Best Time To Plant Hostas

Best Time To Plant Hostas

Hostas are popular ornamental leafy perennials in the lily family. They are hardy in U.S. Department of Agriculture plant hardiness zones 3 through 8, depending on their variety. One of the best times to plant or transplant hostas is in early spring after the last average annual frost date has passed. A late-spring frost can damage the plants’ new leaves, however. So place plastic pots over emerging plants if freezing temperatures are predicted. Hostas also can be planted or transplanted in early fall, or at least six weeks before the first average annual frost date. Six weeks is enough time for the plants to develop strong root systems before the ground freezes. The ideal soil for hostas is loamy, slightly acidic and drains well. Add 6 inches of compost, manure, Canadian peat moss or other organic matter to the hosta bed, and mix it with the soil to a depth of 12 to 16 inches. The optimal pH level for hostas is 6.5 to 7.5.

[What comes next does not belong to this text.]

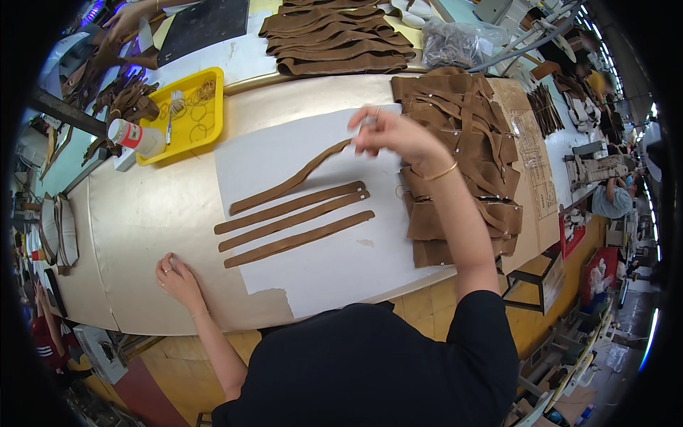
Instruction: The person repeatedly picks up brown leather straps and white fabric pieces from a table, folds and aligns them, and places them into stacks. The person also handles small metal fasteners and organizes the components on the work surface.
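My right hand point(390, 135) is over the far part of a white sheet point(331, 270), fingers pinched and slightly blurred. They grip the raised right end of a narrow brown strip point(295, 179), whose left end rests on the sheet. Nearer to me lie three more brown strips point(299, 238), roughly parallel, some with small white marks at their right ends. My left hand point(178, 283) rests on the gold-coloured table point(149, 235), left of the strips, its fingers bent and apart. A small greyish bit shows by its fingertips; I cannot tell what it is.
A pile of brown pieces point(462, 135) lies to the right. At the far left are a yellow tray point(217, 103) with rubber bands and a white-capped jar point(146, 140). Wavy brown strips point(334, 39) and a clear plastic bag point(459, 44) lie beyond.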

Although hostas do well in some shade, they do not tolerate deep shade. They thrive in locations with morning sunlight and afternoon shade. Hostas in full afternoon sunlight usually display leaf burn during summer. Hostas with blue leaves grow best in shade, and those with white, gold or yellow leaves do better with more sun exposure.

Outdoor Garden With Mulches And Hostas

Outdoor Garden With Mulches And Hostas

Hosta are shade loving plants known for their showy foliage. They are perennials, which means that they die back at the end of each growing season and resprout in spring.

Hostas In The Backyard Garden

Hostas In The Backyard Garden

Hosta are native to Japan, China and Korea. They grow from rhizomes which are tubular, fibrous roots.

Outdoor Backyard Garden With Hosta Plants

Outdoor Backyard Garden With Hosta Plants

Hostas (Hosta spp. and cultivars) decorate low-light gardens throughout U.S. Department of Agriculture plant hardiness zones 3 through 9.

Large Garden With Trees And Hostas

Large Garden With Trees And Hostas

Hosta reach maturity in 4-8 years. The plants are generally easy to grow and long-lived. Young and mature plants are widely available at garden centers and nurseries, which are helpful resources for determining which cultivars do well in your area.

Garden With Stone Steps And Hostas

Garden With Stone Steps And Hostas

Hosta are especially popular in plantings for shaded areas, such as under a leafy hardwood tree.

Garden With Walkway And Hostas

Garden With Walkway And Hostas

Hosta require at least one inch of water weekly, during the growing season, either from rain or irrigation. The plants also need to be fertilized, but not after mid-summer.

Hosta Plants In The Garden Yard

Hosta Plants In The Garden Yard

Many hostas have large, spade-like or somewhat heart-shaped foliage. Hostas shoot up tall stalks with delicate pink, white or lavender flowers during summer, although many homeowners choose to remove them.

Garden Bed With Hostas

Garden Bed With Hostas

Hostas range from just a few inches tall to 4 feet tall. "Sagae" (Hosta "Sagae") is considered a giant hosta, reaching over 28 inches tall by 54 inches wide.